Bem-te-vis que enxergam além ou urubus que espreitam a morte, pássaros acompanham Riobaldo na encenação concebida e dirigida por Bia Lessa, adaptação do romance de 1956 do mineiro João Guimarães Rosa. Com o corpo curvado e braços que oscilam, os atores se movem pelo palco em um coro, que depois será de bois, calangos, caules retorcidos, gente doente, cada grupo com seu gestual.

O corpo é o único suporte figurativo de "Grande Sertão: Veredas"; não há cenários, adereços, o figurino é neutro. A brutalidade do sertão e a exuberância das veredas não estão em cena senão pela evocação do som.

Uma rica paisagem sonora, que chega aos espectadores por fones individuais, se opõe à nudez do palco e da estrutura tubular que abriga o público. A sonorização traz os pássaros, as festas, a gente, a guerra, e oferece aos ouvintes uma mixagem das vozes dos atores.

Se por vezes o recurso provoca um alheamento da situação presente, ele também alcança grande beleza –como quando dá materialidade à narração retrospectiva do romance ao simular uma voz em off que comenta a ação que se desenrola no palco.

ELENCO

O apelo à audição é um achado conceitual do espetáculo, e é Caio Blat que garante o sucesso dessa aposta na abstração das palavras. Como no romance, Riobaldo visita em um discurso labiríntico os temas do sertão e sua gente, da jagunçagem, da dúvida sobre a existência do Diabo e de seu amor, Diadorim.

Na excelente interpretação que Blat faz do narrador-protagonista, a linguagem estilizada de Guimarães Rosa não escapa para a poesia declamada, mas se enraiza no universo sertanejo como se não fosse construção elaboradíssima, e sim recolha da perspicaz fala do povo.
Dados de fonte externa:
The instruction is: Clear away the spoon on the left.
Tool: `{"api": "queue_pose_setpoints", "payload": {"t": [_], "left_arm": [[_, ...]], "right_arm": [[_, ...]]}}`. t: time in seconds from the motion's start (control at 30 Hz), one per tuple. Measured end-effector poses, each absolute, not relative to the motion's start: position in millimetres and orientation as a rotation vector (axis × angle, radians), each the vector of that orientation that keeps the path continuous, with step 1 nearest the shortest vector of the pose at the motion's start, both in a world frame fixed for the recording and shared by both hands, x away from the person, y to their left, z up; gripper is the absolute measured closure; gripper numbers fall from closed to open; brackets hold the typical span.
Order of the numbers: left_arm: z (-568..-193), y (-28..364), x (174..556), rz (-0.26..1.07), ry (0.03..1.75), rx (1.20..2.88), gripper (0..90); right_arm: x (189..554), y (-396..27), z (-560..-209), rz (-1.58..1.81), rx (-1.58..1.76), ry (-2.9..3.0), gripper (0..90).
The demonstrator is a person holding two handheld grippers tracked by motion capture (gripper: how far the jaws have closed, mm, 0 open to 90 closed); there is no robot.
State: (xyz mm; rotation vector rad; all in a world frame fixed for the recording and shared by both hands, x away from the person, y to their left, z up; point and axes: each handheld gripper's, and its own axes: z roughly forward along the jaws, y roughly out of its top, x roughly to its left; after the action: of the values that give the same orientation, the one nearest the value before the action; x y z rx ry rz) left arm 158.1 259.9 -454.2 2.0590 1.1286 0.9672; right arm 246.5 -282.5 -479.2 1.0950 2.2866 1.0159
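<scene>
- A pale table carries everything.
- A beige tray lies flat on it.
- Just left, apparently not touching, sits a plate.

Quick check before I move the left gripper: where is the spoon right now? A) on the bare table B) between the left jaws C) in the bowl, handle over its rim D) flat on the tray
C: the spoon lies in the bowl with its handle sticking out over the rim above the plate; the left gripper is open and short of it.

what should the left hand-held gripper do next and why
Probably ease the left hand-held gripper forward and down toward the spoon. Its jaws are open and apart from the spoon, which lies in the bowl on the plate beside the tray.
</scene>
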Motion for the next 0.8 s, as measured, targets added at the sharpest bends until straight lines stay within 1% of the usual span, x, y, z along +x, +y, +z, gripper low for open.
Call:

É uma pena que sua densidade e eloquência não encontrem companhia no elenco irregular, que apresenta deficiências. Pela importância da personagem, chama atenção a falta de nuances de Diadorim (Luiza Lemmertz); sem a dualidade do "ódio sossegado" que nutria na paciente busca de vingança por seu pai, Diadorim resulta apenas ríspida.

O grand finale da narrativa também não faz jus à personagem. Ainda que se justifique pela opção da encenação pela abstração, o desvelamento de sua identidade recorre a uma desmaterialização que destoa da fisicalidade do espetáculo e acaba por amortecer o choque.